TASK
Give the total of lines holding the word "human" in the records below, and nothing else.

Records drawn from a dataset:
--------------------------------------------------

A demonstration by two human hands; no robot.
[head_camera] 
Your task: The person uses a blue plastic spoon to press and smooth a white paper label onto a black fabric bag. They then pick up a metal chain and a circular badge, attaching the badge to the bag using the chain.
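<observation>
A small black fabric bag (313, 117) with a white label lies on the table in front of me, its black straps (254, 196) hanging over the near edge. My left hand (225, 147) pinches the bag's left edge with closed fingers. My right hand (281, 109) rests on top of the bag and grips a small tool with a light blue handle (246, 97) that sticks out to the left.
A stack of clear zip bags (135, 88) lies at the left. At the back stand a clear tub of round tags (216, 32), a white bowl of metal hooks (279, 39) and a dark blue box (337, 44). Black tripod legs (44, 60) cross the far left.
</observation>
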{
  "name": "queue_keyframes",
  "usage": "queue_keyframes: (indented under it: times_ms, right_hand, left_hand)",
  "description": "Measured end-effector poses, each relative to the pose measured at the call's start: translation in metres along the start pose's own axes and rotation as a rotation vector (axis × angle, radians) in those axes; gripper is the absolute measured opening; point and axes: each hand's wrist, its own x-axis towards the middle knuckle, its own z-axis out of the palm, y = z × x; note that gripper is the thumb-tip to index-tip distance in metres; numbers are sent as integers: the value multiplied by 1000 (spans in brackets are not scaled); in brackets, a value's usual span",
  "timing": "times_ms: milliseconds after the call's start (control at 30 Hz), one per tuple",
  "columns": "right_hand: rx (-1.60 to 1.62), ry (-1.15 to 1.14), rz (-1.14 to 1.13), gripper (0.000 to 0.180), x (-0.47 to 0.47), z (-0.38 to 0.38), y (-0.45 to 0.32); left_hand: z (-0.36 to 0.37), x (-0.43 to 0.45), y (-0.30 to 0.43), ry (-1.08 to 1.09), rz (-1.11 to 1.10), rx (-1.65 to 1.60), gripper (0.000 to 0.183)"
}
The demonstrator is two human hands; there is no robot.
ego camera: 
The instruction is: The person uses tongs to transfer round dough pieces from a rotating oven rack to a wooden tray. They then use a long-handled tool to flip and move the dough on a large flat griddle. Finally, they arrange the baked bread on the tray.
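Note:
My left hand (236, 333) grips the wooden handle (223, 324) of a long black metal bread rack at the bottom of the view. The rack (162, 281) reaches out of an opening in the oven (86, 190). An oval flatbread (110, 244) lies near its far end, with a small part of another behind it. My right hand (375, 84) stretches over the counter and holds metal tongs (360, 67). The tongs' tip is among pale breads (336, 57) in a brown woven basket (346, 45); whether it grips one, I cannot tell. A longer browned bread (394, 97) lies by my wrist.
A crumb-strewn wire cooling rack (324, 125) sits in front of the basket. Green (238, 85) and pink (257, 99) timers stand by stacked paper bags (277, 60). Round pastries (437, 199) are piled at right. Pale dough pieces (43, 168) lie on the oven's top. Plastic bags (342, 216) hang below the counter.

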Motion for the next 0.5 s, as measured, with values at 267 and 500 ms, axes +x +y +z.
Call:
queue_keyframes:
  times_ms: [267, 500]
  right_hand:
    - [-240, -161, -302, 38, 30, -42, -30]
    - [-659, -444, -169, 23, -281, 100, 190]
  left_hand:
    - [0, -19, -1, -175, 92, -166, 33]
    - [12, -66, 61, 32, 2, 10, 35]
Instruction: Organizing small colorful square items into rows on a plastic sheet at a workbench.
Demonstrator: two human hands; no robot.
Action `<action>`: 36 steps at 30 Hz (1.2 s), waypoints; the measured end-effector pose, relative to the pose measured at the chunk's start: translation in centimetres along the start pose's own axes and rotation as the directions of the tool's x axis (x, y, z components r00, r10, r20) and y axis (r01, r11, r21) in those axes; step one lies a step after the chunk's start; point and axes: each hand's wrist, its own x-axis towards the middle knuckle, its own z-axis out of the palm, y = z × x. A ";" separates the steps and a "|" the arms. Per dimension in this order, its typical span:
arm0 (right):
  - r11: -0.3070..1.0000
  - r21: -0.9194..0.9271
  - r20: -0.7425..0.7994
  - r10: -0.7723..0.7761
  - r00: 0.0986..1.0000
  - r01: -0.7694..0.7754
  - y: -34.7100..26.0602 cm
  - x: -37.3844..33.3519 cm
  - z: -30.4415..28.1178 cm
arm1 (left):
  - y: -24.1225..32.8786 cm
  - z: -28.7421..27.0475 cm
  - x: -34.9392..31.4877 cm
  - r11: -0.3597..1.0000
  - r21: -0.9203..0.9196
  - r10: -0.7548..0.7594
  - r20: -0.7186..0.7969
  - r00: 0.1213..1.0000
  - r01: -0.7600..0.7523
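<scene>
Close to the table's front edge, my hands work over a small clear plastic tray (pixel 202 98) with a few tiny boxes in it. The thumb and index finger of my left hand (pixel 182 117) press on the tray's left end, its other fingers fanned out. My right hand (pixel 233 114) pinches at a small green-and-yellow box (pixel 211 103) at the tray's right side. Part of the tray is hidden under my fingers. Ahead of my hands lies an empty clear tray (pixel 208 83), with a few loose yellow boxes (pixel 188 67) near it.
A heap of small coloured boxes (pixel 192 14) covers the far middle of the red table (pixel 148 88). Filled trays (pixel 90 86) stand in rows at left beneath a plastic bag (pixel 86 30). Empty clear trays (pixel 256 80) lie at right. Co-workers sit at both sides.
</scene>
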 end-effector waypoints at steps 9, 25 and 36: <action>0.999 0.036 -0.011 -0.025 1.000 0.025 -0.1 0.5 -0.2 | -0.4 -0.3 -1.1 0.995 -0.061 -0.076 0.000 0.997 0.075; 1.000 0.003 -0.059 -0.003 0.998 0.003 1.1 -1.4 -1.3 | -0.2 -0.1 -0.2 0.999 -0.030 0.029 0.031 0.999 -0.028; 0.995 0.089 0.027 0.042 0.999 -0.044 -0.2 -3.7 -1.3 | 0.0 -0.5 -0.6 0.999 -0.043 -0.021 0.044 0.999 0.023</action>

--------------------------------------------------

RESPONSE FOR THIS EXERCISE
3